Functional requirement:

Inactive URL will be invalidated. User can choose timeout?

Must store mapping from old to new shortened url.

Must not return duplicate shortened URL. One to one mapping.

Must the new shortened URL be similar to the old URL?

Can the user choose the new shortened URL?

The URL produced must be unique and not clash with any other URLs generated elsewhere.

Non-Functional Requirements:

The system must be highly available. Otherwise, if the service fails, all the short links will be unavailable.

URL redirection should be fast. Means need to be able to retrieve the mappings quickly.

Potential loopholes/bottlenecks? Need to keep track of all mappings and check for duplicates so that we do not generate repeated URLs.

Some URLs might be accessed more frequently than others -> Use Cache.


How do they host the website with the new shortened url? I think….somehow the tiny url server will have to be connected to the DNS servers. When the user makes a request by typing the url on the browser, TinyURL servers are queried and they make the redirection.

Major Components:

This system will be read heavy.

We can use a NoSQL DB since there is no relationship between the records and allows for easier horizontal scaling.

For the schema, we need one table for storing information about the URL mappings and another database for the data from the user who created the short links.

First solution: Hash Table with a hash function that depends on all the input string given so that no duplicate hash value will be returned.

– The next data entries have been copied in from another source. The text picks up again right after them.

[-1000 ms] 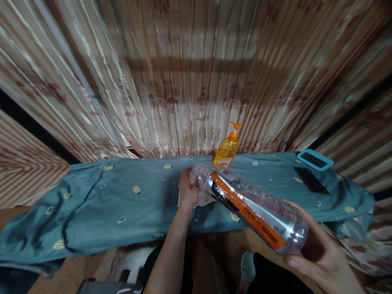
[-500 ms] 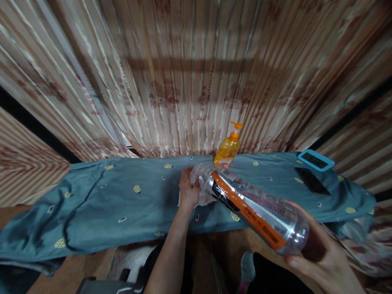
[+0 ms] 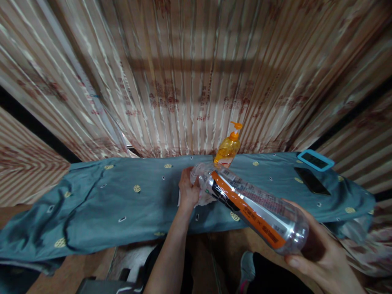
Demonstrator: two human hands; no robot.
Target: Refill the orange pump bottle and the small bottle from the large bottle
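Note:
A large clear plastic bottle (image 3: 245, 204) with an orange, black and silver label is held at a slant, its neck to the left and its base to the right. My right hand (image 3: 318, 249) grips it around the base, thumb below. At the neck end is my left hand (image 3: 188, 192), fingers curled; the bottle's neck overlaps it and partly hides what the fingers hold. A whitish, crumpled, thin-looking thing (image 3: 206, 199) shows beneath the neck beside my left hand. Just behind the bottle stands a yellow pump bottle (image 3: 228, 149) with an orange top.
A blue-green patterned cloth (image 3: 122, 196) covers the long narrow table. To the right lie a dark phone (image 3: 312, 181) and a blue-framed device (image 3: 316, 160). Striped, pleated curtains (image 3: 183, 81) hang close behind and at both sides. A shoe (image 3: 247, 267) shows on the floor below.

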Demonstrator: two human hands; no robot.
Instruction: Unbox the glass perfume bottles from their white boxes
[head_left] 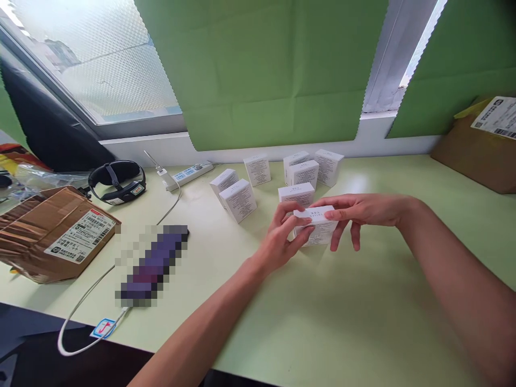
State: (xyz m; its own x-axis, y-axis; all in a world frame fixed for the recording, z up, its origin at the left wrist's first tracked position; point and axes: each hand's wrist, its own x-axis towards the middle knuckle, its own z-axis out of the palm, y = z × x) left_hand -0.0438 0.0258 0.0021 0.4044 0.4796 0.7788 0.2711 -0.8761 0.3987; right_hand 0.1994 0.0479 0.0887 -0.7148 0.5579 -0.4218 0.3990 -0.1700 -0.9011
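Note:
Both hands are on one small white printed box (318, 235) that stands on the pale green table. My left hand (284, 234) pinches it at its left end, with fingers on the top and front. From the right, my right hand (355, 212) grips the box's top right corner between thumb and forefinger, its other fingers hanging loose. Just behind stands another white box (297, 192), close to my left fingers. Further back are more white boxes, among them one alone (258, 170), a pair at the left (238, 201) and a cluster at the right (304, 173).
To the left lie a torn brown carton (52, 231), a black head-strap device (116, 183), a power strip (189, 174) and a blurred-out phone (155, 263) on a white cable (86, 293). Another carton (479, 145) sits at the far right. A green blind (274, 75) hangs behind.

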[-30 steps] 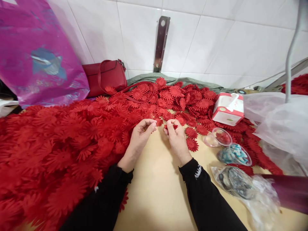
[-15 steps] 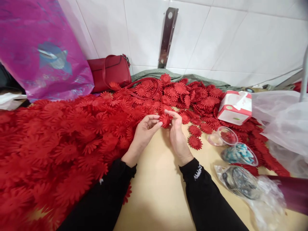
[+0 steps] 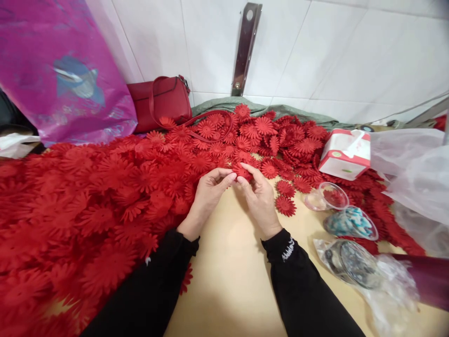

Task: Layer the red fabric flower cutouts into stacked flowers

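Between my two hands is a red petalled flower piece (image 3: 242, 171), held just above the table. My left hand (image 3: 210, 192) pinches its left edge between thumb and fingers. On the other side my right hand (image 3: 258, 196) grips it with thumb and forefinger. Fingers cover part of the piece, so its lower edge is hidden. A large heap of similar red flower pieces (image 3: 101, 215) spreads across the left and back of the table. Two single flower pieces (image 3: 285, 206) lie just right of my right hand.
Pale table surface (image 3: 228, 281) shows between my forearms. At right are a tissue box (image 3: 345, 154), a clear cup (image 3: 333, 195), a cup with blue-and-white contents (image 3: 351, 223) and a bagged container (image 3: 356, 264). Behind the heap sit a red handbag (image 3: 161, 103) and a purple bag (image 3: 77, 70).
My right thumb and fingers have closed onto the flower piece; the fingers were more outstretched before. My left hand keeps its pinch. The view has shifted slightly.
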Available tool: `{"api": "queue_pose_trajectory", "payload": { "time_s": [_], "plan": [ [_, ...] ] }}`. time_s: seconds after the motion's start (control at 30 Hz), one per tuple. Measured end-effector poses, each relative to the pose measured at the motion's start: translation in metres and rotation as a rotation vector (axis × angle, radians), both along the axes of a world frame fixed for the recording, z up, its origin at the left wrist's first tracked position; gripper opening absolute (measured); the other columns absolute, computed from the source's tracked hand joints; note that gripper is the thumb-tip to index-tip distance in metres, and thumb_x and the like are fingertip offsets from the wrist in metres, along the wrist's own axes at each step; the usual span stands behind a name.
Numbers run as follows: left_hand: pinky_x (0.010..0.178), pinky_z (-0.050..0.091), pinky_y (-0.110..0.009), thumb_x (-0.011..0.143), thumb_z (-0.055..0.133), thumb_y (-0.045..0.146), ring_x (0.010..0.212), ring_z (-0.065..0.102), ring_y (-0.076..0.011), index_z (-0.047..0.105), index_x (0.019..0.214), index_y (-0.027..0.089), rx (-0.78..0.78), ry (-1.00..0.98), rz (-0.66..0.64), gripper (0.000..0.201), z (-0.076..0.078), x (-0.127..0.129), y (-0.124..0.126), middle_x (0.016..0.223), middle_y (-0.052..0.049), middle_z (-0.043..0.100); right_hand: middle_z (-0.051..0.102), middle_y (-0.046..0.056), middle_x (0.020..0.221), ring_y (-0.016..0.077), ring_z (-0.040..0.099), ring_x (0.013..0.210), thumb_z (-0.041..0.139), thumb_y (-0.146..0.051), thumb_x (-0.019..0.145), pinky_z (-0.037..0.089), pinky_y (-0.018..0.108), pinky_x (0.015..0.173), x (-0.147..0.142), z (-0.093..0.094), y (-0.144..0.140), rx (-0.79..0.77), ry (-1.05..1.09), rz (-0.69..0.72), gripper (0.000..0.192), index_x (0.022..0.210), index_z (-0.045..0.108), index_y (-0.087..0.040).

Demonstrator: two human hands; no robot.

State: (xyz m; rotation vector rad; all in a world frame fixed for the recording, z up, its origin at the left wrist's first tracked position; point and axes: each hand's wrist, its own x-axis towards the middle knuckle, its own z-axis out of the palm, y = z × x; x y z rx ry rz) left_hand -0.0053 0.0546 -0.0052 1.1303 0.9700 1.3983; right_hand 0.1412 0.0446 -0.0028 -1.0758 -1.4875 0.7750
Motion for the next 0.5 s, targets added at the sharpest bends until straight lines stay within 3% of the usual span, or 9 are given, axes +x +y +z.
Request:
{"api": "queue_pose_trajectory", "payload": {
  "time_s": [0.23,0.37,0.5],
  "plan": [
    [0.073,0.046,-0.026,0.085,0.078,0.042,0.074,0.056,-0.0137,0.069,0.078,0.018,0.076,0.144,0.046,0.026,0.0028,0.0018,-0.0062,0.076,0.001,0.065,0.071,0.006,0.1,0.0222,0.065,0.093,0.054,-0.036,0.103,0.053,0.037,0.091,-0.0001,0.0013,-0.0025,0.067,-0.166,-0.051,0.016,0.105,0.064,-0.024],
    [0.074,0.045,-0.026,0.087,0.076,0.043,0.074,0.056,-0.0134,0.068,0.079,0.018,0.072,0.144,0.035,0.027,0.0032,0.0019,-0.0065,0.077,0.001,0.064,0.058,0.0,0.08,0.0187,0.054,0.075,0.047,-0.037,0.106,0.045,0.033,0.076,-0.0019,0.0042,-0.0045,0.045,-0.232,-0.041,0.026,0.084,0.052,-0.025],
    [0.073,0.045,-0.026,0.084,0.078,0.045,0.072,0.053,-0.013,0.066,0.077,0.018,0.041,0.112,0.019,0.03,0.0031,0.0015,-0.0035,0.074,0.001,0.062,0.054,-0.001,0.077,0.0179,0.051,0.074,0.045,-0.037,0.108,0.044,0.033,0.075,-0.0044,0.0049,-0.0049,0.044,-0.23,-0.04,0.031,0.079,0.048,-0.026]
  ]
}}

Since there could be many requests, we need more than 1 server to store all the mapping. We could have a centralised server in charge of holding the hash function. According to the output of this hash function, the new shortened URL is produced. Then, the new-old url mapping will be stored in another server (according to the new shortened URL string. For eg, server A in charge of A-C URLs and server B in charge of D-F URLs). We can adopt consistent hashing.

If collision arises, need to do collision resolution. Could become a bottleneck.

Second Solution:

NOTE THAT: A URL character can be one of the following
1) A lower case alphabet [‘a’ to ‘z’], total 26 characters
2) An upper case alphabet [‘A’ to ‘Z’], total 26 characters
3) A digit [‘0’ to ‘9’], total 10 characters

There are total 26 + 26 + 10 = 62 possible characters.

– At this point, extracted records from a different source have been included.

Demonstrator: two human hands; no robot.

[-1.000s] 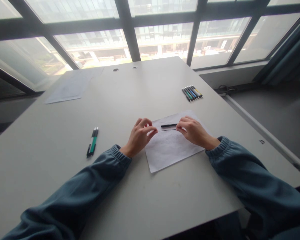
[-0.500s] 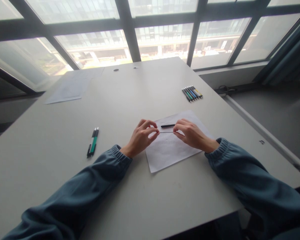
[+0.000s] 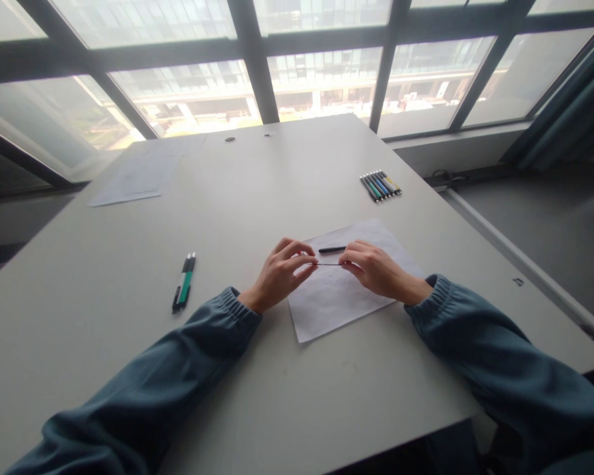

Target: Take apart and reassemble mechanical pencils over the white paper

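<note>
Both hands pinch one thin dark refill, the left hand at its left end and the right hand at its right, low over the paper sheet on the table. Since a second ago the hands have drawn closer together, the refill now held level between them. A black pen barrel lies just beyond.

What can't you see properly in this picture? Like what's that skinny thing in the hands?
Head view only:
- Thin dark rod: too thin to identify; its ends vanish inside the grip of the left hand and right hand.
- Sheet of paper: faint marks, too pale to read.
- Row of pens: too small to count surely.
- Far paper: washed out by window glare.
</note>
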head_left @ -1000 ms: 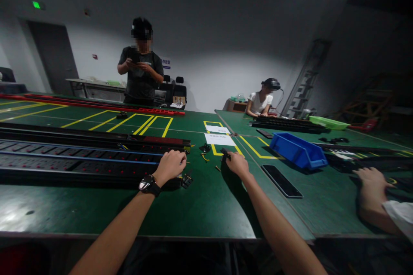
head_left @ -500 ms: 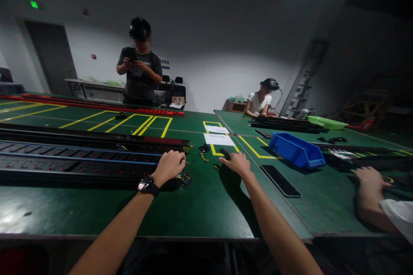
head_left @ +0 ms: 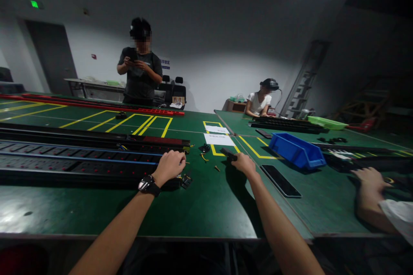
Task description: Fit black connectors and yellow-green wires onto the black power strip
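Observation:
My left hand point(head_left: 170, 166), with a black watch on its wrist, rests closed on the end of a long black power strip point(head_left: 80, 165) on the green table point(head_left: 200, 206). A small black end piece point(head_left: 186, 180) lies just right of that hand. My right hand point(head_left: 244, 164) is closed around a small black part point(head_left: 228, 153), which sticks out to the left of the fingers just above the table. A tiny screw point(head_left: 216, 167) and a yellow wire bit point(head_left: 204, 157) lie between my hands.
More long strips point(head_left: 97, 139) lie behind. White papers point(head_left: 219, 139), a blue bin point(head_left: 297, 150) and a flat black plate point(head_left: 280, 180) sit to the right. A co-worker's hand point(head_left: 371, 180) rests at far right. One person stands, another sits at the back.
My right hand closed on the small black part and shifted slightly right. The left hand stayed on the strip's end.

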The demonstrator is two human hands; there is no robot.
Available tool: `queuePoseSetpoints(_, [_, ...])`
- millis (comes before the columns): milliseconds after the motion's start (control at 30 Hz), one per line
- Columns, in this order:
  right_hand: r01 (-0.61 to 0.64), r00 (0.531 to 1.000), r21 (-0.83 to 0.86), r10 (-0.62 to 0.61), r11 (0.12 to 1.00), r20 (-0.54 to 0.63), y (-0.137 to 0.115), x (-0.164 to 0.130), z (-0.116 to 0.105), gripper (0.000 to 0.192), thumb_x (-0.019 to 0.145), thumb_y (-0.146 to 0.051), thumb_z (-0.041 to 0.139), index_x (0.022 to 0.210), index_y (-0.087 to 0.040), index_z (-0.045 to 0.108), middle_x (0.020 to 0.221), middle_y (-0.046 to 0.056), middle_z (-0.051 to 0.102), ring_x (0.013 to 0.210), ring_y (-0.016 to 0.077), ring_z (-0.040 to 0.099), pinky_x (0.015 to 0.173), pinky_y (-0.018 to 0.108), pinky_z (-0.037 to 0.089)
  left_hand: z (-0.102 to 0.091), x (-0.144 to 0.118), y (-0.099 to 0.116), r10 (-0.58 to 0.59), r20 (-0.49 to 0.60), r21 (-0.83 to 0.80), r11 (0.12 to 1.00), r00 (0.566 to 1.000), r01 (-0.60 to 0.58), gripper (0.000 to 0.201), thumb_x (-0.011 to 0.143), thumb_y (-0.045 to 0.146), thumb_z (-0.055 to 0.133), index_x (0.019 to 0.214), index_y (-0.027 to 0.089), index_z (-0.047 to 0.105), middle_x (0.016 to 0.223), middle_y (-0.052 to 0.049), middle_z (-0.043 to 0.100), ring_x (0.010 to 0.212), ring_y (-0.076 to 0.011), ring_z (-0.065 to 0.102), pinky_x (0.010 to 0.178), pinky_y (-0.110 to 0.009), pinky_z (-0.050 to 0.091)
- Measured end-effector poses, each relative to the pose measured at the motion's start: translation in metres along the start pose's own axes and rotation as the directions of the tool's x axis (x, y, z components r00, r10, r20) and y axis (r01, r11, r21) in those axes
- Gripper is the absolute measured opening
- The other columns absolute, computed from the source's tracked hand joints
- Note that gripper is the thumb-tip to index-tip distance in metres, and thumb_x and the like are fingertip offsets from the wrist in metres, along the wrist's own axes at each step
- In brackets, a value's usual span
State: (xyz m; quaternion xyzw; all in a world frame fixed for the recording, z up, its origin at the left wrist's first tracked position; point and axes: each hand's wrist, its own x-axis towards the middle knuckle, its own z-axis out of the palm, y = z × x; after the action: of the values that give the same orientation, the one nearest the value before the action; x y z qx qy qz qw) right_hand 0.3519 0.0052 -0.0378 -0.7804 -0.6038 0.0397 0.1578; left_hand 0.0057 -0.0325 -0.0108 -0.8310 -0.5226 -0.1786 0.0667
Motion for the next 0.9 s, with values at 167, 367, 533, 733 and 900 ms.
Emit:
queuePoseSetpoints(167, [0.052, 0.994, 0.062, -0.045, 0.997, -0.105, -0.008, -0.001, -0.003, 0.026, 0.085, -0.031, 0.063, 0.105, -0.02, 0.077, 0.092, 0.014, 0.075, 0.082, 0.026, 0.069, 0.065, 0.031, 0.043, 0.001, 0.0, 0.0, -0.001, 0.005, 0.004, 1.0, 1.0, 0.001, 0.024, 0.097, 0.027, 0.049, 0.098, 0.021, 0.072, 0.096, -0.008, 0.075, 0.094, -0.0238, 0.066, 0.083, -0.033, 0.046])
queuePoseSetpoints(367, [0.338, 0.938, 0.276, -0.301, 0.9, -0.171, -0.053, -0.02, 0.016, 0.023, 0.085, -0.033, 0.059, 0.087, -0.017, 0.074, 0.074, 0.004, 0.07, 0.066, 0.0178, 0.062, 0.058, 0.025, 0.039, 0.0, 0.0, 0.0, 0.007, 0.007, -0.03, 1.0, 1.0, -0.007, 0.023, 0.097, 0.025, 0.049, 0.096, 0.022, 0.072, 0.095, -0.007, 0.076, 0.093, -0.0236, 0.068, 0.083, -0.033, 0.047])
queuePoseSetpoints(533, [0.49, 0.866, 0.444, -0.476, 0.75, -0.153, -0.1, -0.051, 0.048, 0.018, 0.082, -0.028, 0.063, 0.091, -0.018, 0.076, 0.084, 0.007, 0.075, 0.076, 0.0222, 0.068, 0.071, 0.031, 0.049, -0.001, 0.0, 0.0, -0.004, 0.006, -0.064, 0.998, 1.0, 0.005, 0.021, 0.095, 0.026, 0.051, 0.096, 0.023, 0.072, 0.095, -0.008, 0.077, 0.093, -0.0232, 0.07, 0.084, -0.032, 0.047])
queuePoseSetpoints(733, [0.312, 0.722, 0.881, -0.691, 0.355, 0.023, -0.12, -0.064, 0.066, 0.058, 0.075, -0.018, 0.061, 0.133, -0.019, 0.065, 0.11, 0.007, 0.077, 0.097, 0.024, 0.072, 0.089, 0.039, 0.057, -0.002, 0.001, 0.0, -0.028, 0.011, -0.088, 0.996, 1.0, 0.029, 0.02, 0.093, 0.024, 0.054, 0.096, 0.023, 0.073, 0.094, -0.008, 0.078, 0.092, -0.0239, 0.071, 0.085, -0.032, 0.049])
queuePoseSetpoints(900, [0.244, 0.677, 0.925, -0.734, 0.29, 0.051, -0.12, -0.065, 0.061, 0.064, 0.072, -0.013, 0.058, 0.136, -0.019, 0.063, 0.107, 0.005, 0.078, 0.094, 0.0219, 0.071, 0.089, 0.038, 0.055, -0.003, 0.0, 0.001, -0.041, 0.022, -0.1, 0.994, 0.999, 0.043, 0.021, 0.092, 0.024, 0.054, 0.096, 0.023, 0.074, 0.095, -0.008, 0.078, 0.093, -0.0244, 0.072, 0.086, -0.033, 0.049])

So the task is to convert a decimal number to base 62 number.

A Better Solution is to use the integer id stored in the database and convert the integer to a character string that is at most 6 characters long.

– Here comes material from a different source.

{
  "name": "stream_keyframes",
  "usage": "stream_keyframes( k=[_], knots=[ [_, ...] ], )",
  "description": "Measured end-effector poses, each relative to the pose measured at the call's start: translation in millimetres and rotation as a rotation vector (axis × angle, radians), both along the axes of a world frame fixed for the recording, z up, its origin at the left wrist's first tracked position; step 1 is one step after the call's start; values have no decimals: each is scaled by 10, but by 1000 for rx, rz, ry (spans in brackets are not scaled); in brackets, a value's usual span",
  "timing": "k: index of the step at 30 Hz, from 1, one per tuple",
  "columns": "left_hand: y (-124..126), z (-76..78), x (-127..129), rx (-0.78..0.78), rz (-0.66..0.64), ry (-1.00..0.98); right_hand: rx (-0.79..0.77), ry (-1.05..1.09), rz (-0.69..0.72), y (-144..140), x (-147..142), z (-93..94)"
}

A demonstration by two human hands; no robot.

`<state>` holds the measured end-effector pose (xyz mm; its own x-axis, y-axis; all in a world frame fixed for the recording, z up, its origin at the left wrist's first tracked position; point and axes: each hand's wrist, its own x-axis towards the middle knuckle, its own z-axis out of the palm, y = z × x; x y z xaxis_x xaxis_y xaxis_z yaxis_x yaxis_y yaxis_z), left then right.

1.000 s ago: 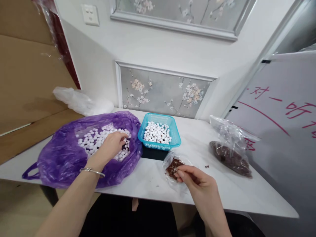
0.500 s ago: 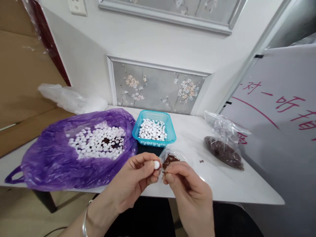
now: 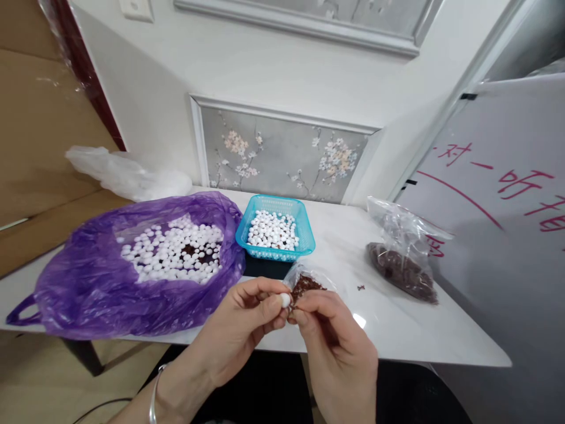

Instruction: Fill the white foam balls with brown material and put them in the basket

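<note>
Between the thumb and index finger of my left hand [image 3: 247, 327] is a small white ball [image 3: 285, 300]. My right hand [image 3: 338, 347] is pinched close beside the ball, with a tiny brown piece at its fingertips that is mostly hidden now. Just behind the hands lies a clear plastic bag [image 3: 324, 275] of reddish-brown bits [image 3: 306, 285], partly covered by my fingers. A blue plastic basket [image 3: 304, 227] holds many similar white balls. To the left, a purple plastic bag [image 3: 88, 282] lies spread wide, with more white balls and some brown bits inside.
A second clear bag [image 3: 408, 221] with dark brown contents leans at the right of the white table [image 3: 459, 335]. One loose brown bit [image 3: 361, 288] lies near it. A dark flat object [image 3: 265, 268] sits under the basket's front. White plastic [image 3: 128, 176] lies at the back left.
My left hand has shifted slightly right with the white ball, closing the small gap to my right fingertips. The brown piece in the right pinch shows less than before.
</note>
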<state>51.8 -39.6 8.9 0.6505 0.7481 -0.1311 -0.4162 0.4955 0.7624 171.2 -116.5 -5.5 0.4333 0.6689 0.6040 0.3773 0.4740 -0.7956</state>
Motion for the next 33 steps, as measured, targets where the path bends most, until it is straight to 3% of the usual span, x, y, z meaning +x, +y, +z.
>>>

  • Using base64 encoding, a six-letter key would result in 6⁴⁶ = ~68.7 billion possible strings.
  • Using base64 encoding, an eight-letter key would result in 6⁴⁸ = ~281 trillion possible strings
  • With 68.7 billion unique strings, let’s assume six-letter keys would suffice for our system.
  • Eg, you have to convert 125 (base 10) to X62 (base 62).
  • 125 (10) = 2×62^1 + 1×62^0 = [2,1]

Can use Cache -> Because some urls will be accessed more frequently than others.

Other random questions

Implementation of Recommender System

  • There are two approach. The first is Content Filtering (use information about the items involved but does not really consider relationships). The second is Collaborative filtering (better approach where you recommend items to users based on the user’s similarity to other users).
  • Collaborative filtering: Based on the similarity between items calculated using people’s ratings of those items. They have two major parts:
  1. Analyses the user-item matrix to identify relationships between different items. Compute the similarity between items.
  2. Use these relationships to indirectly compute recommendations for users.

Assume that data is given in the form of USER, ITEM, SCORE.

As we read in the rows of data for many different users, we build the history matrix which is a table whereby each row contains information about which items that particular user (represented by each row) bought.

From this history matrix, we then construct the co-occurrence matrix which contains the count in which each pair of items were bought together by a user.

The next table we want to construct is the score matrix. Each row represents an item. Each column represents a user.

Score matrix is the table on slide 28

Now, with the co-occurrence matrix and score matrix, we want to do matrix multiplication.

In the output table, each row represents each item. Each column represents the user.

Implementation of Image Uploading. It can range from user avatars to up-loadable inventory pictures.

Some use cases:

Display to users, what they see:

  • Display on frontend?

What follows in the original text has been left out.